What a catastrophic injury can’t take away
While painting a building from a hydraulic crane, Kevin Blackburn bumped into a power line. Electricity coursed through his body. His hands fused to the basket’s handrail, while the 10,000-volt charge arced out of his back.
“I thought I was going to die right there,” Blackburn recalled. “I had to have both of my hands amputated and skin grafts on my back. I was lying there in the hospital and all I could think was, ‘What am I going to do now?’”
Following a long hospital stay, Blackburn moved in with his brother and worked to raise his two children as a single father in a Detroit suburb. Three years passed. Unemployment seemed endless, and life languished in depression, frustration, and general hopelessness.
A Michigan nonprofit, JVS Human Services, caught Blackburn’s attention. The organization promised to assist job seekers with disabilities and their families through counseling, training, and support services. Through a partnership with the Amazon Alternative Workforce Supplier Program, JVS employs between 10 and 15 individuals a month at Amazon facilities in the community, with jobs starting at $15 per hour. Blackburn applied, figuring anything was worth a shot.
“He was just looking for a chance,” said Gabrielle Sharp, a coordinator at JVS Human Services in Detroit. “There’s a stigma that individuals with disabilities don’t want to work, and that they feel sorry for themselves, but that’s not the case at all.”
Sharp worked alongside Blackburn to determine the type of job he could do in an Amazon fulfillment center. Amazon calls its warehouses fulfillment centers because that’s where a customer’s order is fulfilled from start to finish—inventory comes in from manufacturers and is shipped out to customers.
JVS has a warehouse simulator in Detroit that mimics the spatial layout and job tasks that people would find themselves doing at Amazon.
“I would never go for a job that I couldn’t try out first. It would be embarrassing to fail once you showed up,” Blackburn said. “To have that simulator before you do the job—that was key.”
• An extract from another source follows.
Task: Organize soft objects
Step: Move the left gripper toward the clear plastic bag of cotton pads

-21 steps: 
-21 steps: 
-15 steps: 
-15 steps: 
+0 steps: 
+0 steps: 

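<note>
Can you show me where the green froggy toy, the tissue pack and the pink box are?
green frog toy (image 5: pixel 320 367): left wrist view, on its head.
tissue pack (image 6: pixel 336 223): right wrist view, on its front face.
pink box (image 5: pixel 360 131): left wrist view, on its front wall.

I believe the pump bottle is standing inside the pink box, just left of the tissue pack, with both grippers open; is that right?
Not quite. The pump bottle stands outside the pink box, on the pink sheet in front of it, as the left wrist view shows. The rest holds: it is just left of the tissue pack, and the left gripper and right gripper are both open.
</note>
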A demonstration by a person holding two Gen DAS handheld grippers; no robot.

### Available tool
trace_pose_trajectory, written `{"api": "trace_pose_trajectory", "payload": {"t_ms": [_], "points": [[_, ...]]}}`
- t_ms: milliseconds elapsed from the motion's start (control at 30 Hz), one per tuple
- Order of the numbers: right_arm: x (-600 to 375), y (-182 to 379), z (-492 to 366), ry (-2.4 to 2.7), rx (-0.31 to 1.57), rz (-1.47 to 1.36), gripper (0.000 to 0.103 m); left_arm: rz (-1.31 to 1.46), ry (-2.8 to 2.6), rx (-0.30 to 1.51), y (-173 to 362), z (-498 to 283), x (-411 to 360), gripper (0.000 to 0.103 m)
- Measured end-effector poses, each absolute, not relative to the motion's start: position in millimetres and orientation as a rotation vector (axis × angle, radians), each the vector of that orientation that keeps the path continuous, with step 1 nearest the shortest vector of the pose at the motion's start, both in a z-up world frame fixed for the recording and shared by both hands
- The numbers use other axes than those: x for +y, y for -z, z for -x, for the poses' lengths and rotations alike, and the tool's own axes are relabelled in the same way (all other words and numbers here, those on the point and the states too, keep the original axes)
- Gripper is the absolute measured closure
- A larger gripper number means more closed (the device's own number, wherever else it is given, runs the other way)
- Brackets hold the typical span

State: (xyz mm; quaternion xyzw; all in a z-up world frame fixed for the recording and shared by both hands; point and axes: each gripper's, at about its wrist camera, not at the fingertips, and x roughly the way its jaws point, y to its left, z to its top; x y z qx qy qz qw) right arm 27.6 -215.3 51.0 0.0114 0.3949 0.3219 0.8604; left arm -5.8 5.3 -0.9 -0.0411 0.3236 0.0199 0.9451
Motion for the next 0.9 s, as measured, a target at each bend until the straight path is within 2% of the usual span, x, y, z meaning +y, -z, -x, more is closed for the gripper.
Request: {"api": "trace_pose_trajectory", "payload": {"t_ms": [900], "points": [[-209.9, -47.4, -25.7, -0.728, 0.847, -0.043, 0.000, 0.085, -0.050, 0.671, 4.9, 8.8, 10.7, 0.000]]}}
He took part in the pre-screening simulator and ended up with one of the highest scores ever. In short order, unemployment was finally over. Amazon onboarded Blackburn as a seasonal employee at a Detroit sortation center just three miles from his home. A sortation center is part of Amazon’s distribution network where packages are routed to final delivery points.
"My kids were excited to see me go back to work,” he said. “I wanted them to see that even with a disability or going through what I had been going through, that I still get up every day. I go to work, and I do it the best I can.”
His first task with Amazon—scanning packages bound for customers—led to more responsibilities, driven entirely by Kevin’s thirst for knowledge and eagerness to work. “They will teach you anything you want to know, here. I didn’t get treated like I had a disability, and that’s what I wanted.”
“Being a hard worker does pay off,” Blackburn said. “Amazon is in my future.”
To date, Amazon has donated to 11 nonprofit community workforce suppliers to expand partnerships in efforts to connect with people with disabilities who are looking for opportunities to develop their skills and secure employment.